_Goal of the exercise_
Check each line of the material below for the word "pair". Say how many lines have it, and nothing else.

** Data supplied follows **

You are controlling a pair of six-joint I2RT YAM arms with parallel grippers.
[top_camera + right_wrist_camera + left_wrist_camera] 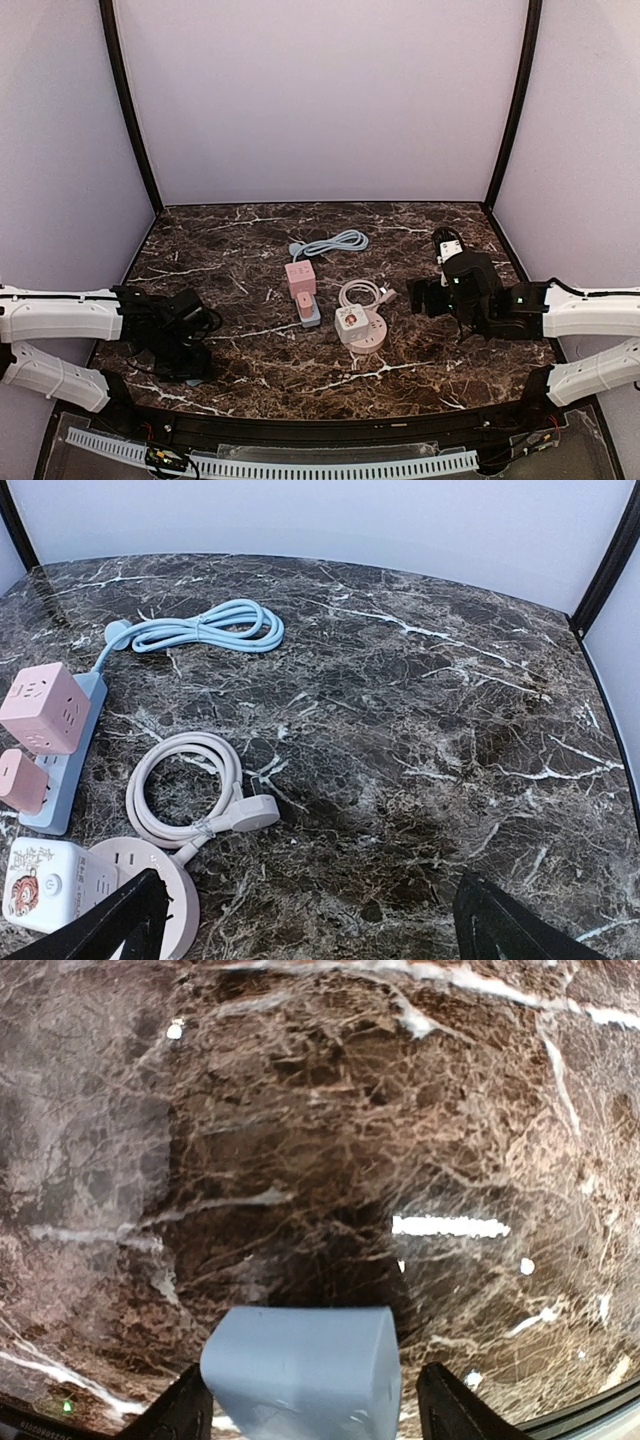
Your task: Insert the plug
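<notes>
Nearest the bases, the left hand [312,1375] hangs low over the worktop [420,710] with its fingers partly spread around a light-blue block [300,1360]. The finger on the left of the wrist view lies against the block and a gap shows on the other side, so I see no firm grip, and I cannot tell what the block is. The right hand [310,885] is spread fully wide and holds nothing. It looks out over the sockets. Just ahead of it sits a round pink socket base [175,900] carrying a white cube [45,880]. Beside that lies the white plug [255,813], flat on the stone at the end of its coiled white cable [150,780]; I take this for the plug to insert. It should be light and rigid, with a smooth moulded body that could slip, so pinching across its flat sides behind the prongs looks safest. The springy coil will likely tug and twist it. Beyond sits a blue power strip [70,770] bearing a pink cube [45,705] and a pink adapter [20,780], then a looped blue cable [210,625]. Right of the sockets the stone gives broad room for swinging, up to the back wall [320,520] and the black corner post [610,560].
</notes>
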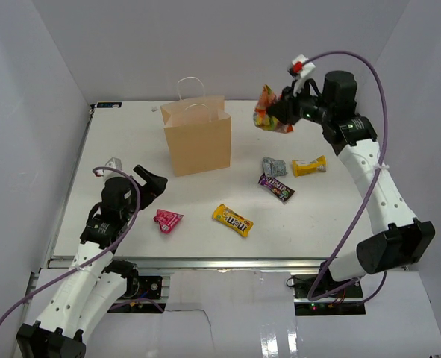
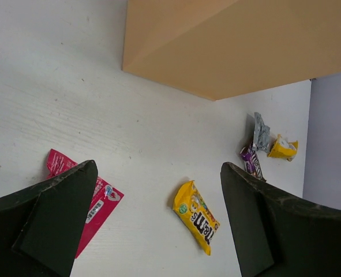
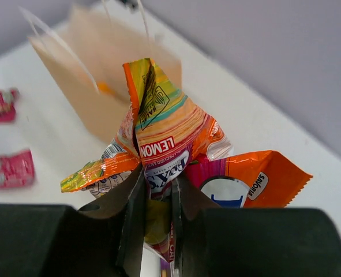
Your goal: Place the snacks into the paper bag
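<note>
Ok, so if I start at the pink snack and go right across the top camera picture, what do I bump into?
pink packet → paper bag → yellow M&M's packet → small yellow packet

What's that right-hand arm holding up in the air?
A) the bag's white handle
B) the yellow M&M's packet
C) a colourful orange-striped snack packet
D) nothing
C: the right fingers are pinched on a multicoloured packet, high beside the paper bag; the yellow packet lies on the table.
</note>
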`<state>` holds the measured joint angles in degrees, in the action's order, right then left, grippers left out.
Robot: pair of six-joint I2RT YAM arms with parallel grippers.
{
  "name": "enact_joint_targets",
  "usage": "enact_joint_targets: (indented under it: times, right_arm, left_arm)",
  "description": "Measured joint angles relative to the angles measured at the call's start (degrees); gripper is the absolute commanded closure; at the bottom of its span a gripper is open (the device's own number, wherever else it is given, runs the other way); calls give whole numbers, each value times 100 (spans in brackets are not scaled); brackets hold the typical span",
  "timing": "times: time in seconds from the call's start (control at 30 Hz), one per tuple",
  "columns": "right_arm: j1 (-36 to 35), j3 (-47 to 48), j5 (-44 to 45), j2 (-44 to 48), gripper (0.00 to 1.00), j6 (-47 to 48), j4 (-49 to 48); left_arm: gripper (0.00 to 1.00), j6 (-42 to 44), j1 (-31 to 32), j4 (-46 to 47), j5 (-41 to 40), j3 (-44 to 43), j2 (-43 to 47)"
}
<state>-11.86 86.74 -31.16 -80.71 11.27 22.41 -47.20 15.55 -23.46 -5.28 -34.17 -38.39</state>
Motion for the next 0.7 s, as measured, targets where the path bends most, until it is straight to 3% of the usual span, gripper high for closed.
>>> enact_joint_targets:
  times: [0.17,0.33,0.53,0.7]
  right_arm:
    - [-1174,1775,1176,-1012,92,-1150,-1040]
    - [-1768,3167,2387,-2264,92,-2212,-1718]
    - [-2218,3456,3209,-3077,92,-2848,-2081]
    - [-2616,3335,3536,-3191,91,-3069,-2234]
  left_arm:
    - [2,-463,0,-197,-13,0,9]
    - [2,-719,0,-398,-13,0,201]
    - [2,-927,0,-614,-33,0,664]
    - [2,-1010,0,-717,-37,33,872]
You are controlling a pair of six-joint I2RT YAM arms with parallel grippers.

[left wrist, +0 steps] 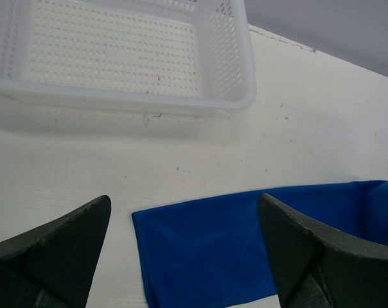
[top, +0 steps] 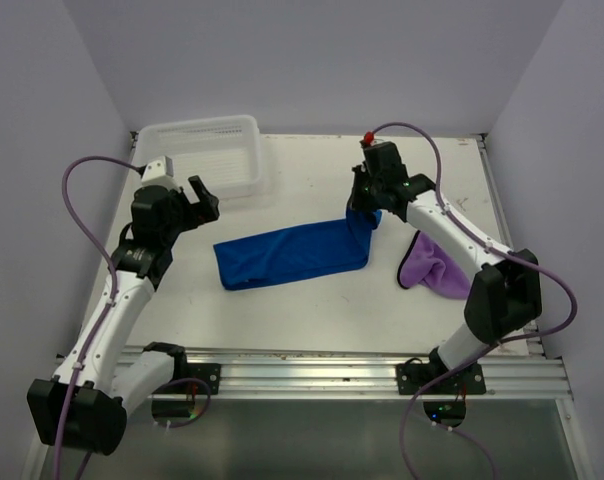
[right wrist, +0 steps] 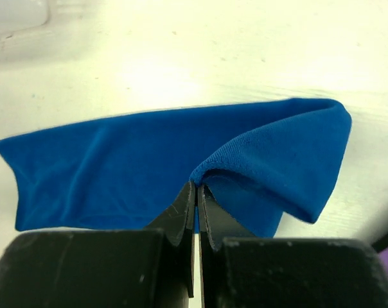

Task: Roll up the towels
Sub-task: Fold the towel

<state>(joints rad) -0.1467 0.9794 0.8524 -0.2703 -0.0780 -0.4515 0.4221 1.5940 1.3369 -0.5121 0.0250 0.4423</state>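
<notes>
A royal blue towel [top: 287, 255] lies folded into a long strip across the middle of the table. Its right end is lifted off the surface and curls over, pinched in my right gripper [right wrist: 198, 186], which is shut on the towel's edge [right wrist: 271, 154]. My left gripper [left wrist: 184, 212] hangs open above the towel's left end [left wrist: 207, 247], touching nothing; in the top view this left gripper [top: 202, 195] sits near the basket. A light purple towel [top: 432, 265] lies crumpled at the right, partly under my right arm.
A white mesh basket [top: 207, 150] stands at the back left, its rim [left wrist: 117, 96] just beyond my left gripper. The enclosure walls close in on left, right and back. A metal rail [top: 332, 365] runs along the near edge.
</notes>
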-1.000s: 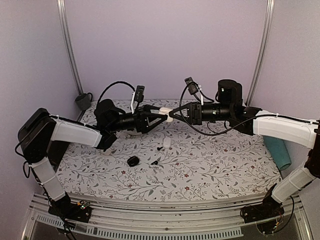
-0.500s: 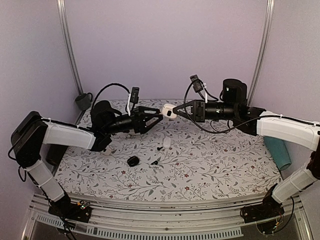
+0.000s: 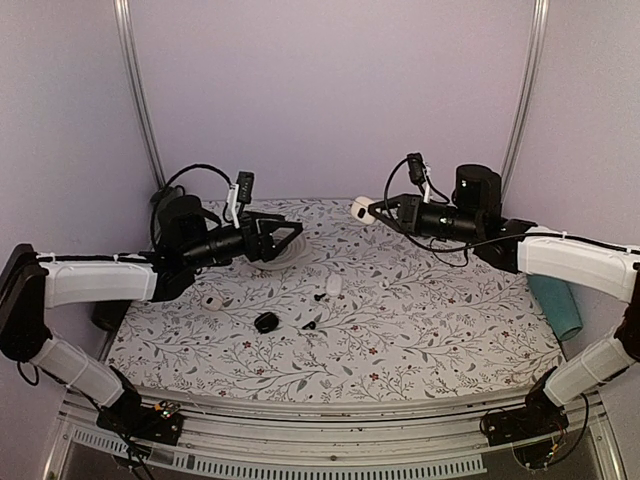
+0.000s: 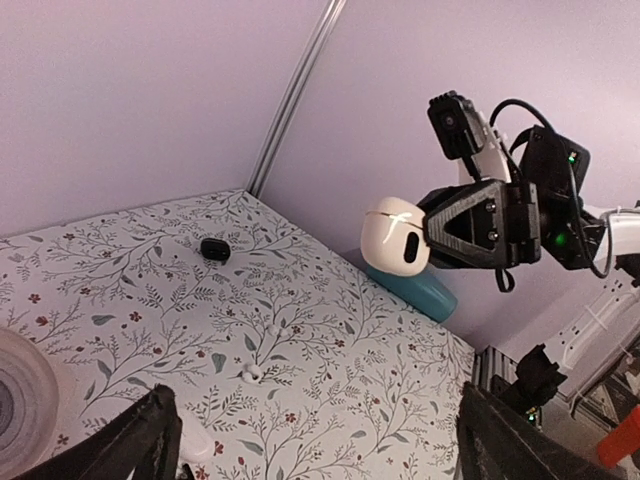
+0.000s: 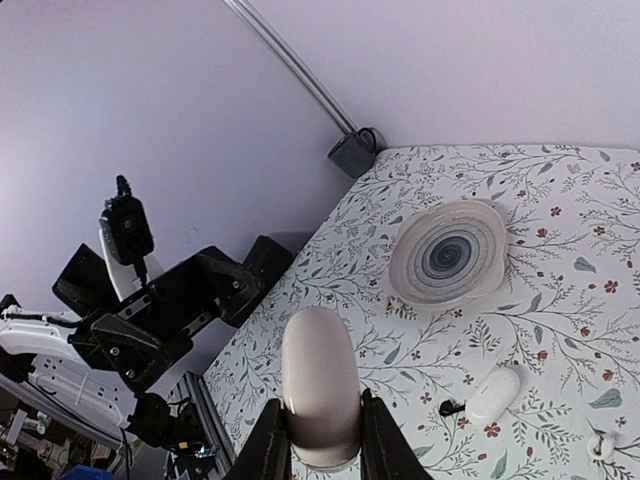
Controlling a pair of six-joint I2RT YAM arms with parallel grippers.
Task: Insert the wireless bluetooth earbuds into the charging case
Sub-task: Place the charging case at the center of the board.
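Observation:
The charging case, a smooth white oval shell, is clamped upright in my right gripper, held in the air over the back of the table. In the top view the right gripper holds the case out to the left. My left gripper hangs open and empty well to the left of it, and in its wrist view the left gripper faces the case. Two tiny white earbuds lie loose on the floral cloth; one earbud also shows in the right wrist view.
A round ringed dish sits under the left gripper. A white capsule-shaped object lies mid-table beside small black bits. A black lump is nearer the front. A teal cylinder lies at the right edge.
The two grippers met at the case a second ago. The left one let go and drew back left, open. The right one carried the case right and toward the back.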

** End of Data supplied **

_Worked solution_
4